DATA IN THIS EXERCISE:
# # # #

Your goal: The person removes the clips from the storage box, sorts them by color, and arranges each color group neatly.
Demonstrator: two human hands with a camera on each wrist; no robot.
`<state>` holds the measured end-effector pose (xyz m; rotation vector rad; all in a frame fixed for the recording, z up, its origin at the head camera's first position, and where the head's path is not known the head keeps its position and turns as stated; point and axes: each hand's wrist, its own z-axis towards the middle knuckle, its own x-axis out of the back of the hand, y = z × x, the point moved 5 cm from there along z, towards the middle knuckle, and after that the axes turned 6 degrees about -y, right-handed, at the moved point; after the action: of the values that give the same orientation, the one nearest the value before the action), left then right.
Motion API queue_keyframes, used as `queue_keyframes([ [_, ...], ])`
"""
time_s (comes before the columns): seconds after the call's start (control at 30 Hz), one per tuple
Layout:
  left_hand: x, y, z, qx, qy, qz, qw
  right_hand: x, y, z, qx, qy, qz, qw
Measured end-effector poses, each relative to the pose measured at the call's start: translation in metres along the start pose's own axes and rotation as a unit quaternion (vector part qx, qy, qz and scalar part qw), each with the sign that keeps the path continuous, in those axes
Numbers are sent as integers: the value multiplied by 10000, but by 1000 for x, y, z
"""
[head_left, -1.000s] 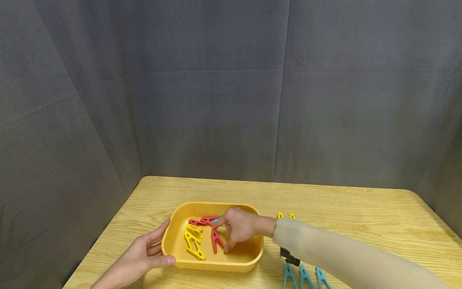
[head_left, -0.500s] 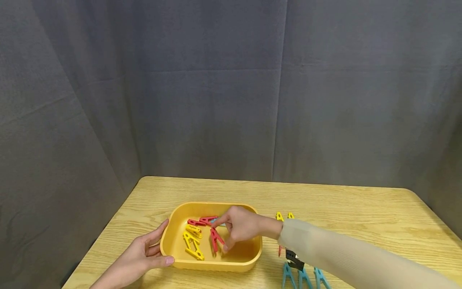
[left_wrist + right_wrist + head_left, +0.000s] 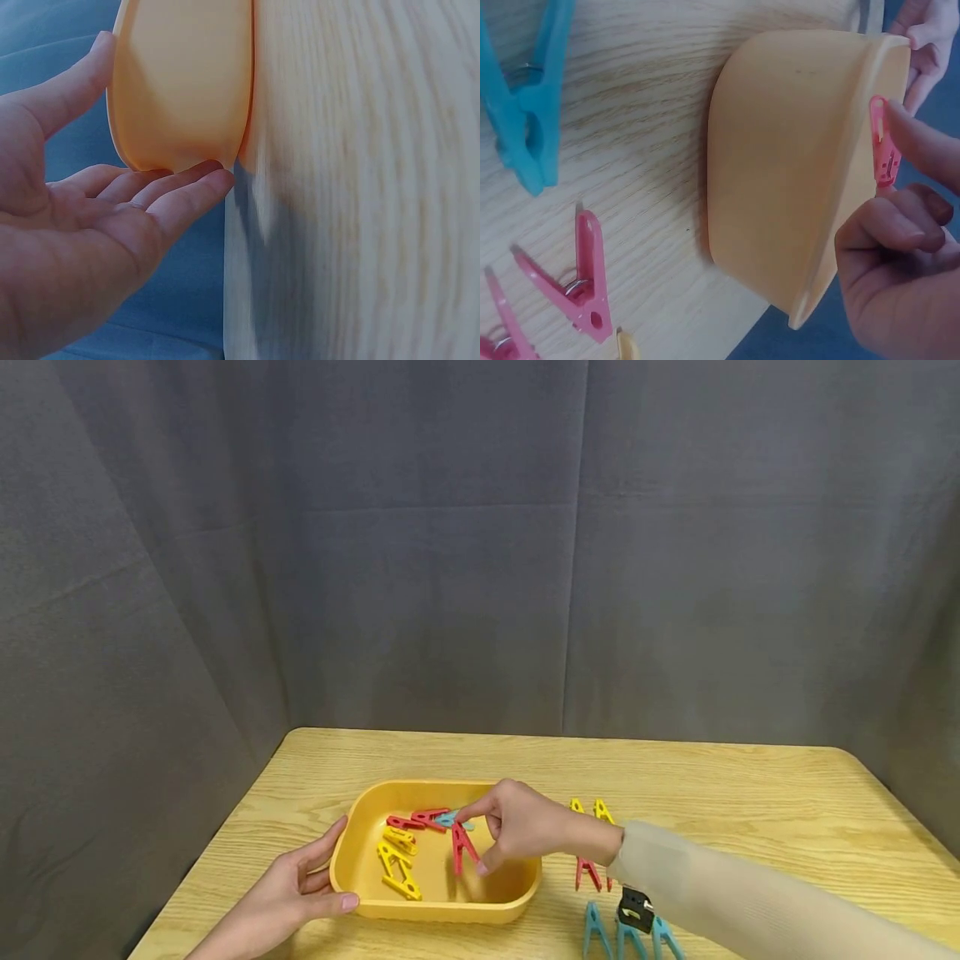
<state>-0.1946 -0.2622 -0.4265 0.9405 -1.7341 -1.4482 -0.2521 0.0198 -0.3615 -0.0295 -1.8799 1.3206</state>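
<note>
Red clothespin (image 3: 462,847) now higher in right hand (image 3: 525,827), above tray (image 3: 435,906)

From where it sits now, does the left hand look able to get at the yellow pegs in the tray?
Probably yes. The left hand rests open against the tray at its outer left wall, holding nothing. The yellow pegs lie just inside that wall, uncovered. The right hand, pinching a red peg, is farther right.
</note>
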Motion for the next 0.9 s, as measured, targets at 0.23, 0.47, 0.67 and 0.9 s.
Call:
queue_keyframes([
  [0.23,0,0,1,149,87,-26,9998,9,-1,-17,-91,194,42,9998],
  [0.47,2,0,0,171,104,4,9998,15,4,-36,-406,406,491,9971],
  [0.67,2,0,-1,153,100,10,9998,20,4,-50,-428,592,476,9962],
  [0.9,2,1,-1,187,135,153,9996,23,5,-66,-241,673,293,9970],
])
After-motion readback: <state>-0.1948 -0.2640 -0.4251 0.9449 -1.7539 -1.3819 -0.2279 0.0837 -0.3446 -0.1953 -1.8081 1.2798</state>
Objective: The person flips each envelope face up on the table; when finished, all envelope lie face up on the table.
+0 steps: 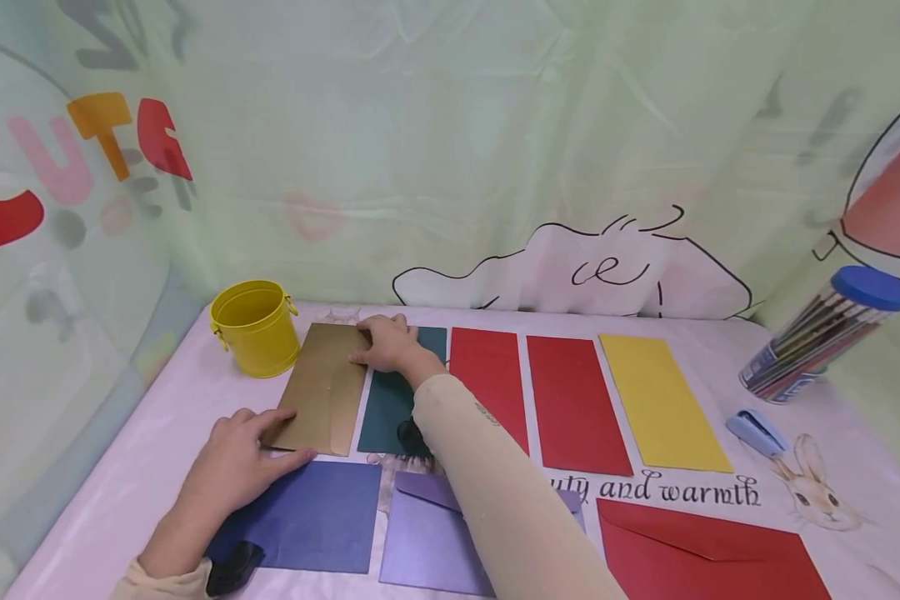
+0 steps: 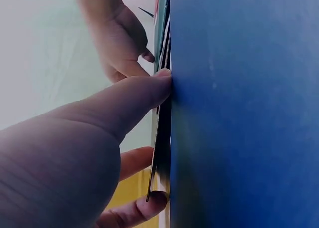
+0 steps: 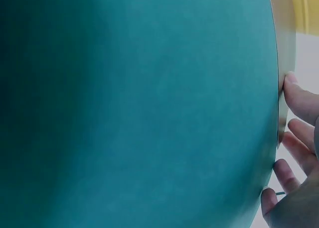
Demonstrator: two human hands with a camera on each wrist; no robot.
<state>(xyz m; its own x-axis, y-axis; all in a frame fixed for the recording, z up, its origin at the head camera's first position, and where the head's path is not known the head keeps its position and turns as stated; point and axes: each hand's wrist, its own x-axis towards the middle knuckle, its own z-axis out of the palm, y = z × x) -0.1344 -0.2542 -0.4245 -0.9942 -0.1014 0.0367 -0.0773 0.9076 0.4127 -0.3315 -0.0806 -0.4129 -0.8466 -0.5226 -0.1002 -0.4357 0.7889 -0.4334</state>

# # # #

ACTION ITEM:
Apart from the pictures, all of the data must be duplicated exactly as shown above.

RESULT:
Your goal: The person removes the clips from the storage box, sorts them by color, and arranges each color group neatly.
Demonstrator: two human hands with a camera on each wrist; no robot.
`<state>` holds the measured end-effector pose (xyz m; rotation vector rad; all in a frame fixed for the recording, z up, its origin at the head camera's first position, and where the head's path is not known the head keeps its position and turns as stated; point and axes: each hand's wrist, its own z-axis towards the middle knuckle, its own x-axis out of the back of the hand, y = z × x, the point moved 5 cm from there along z, towards the middle knuckle, and after that the axes turned 6 degrees about -y, right-handed, at the moved point; after the action: of the values that give the same orientation, the one nearest the value before the action), left then right.
Motion API queue_keyframes, used as `queue_keyframes([ [_, ...], ])`
"""
time_s (comes before the columns): seconds after the call's start (control at 30 Hz), one per tuple
Layout:
  left_hand: x, y, z, qx, qy, qz, qw
  right_hand: x, y, z, qx, qy, qz, qw
Measured end-effector poses, each relative to the pose measured at the call's start: translation in metres along the start pose's own axes and rotation as a unit quaternion (vector part qx, qy, qz and scalar part qw), each with the sign that keeps the path continuous, in those axes
Numbers are sent as integers: the value multiplied by 10000, but by 1000 for x, y, z
"""
[head_left, -1.000s] 
[head_left, -0.500s] 
[left_wrist + right_wrist + head_left, +0.000s] 
<state>-0.1946 -0.2622 -0.4265 0.9405 -1.7341 -1.4482 -0.2521 0.0198 -0.3615 -0.0295 -1.8799 1.3206</state>
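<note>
Red clothespin (image 3: 462,847) now higher in right hand (image 3: 525,827), above tray (image 3: 435,906)

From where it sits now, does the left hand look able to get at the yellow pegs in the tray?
Probably yes. The left hand rests open against the tray at its outer left wall, holding nothing. The yellow pegs lie just inside that wall, uncovered. The right hand, pinching a red peg, is farther right.
</note>
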Motion for the next 0.9 s, as measured, targets at 0.23, 0.47, 0.67 and 0.9 s.
Call:
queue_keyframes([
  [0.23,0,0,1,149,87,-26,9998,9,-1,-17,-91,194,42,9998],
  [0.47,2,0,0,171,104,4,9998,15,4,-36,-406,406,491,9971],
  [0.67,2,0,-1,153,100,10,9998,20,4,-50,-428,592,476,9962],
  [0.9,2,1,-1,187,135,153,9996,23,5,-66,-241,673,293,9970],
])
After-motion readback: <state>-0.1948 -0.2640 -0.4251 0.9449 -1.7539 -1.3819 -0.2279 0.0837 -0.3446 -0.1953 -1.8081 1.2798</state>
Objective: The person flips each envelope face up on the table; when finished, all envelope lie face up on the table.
+0 steps: 
+0 steps: 
+0 steps: 
Demonstrator: two human hands with a camera on each wrist; no robot.
<state>(xyz m; its own x-axis, y-axis; all in a frame fixed for the recording, z up, its origin at the head camera's first position, and where the head's path is not known the head keeps its position and turns as stated; point and axes: each hand's wrist, its own x-axis towards the middle knuckle, its own z-axis out of the palm, y = z × x) -0.1344 -0.2542 -0.4245 -0.9942 -0.1014 0.0367 -0.0773 0.9076 0.4127 -0.3315 -0.0806 -0.4129 -0.8466 -0.5226 -0.1002 -0.4357 0.7889 -0.4334</state>

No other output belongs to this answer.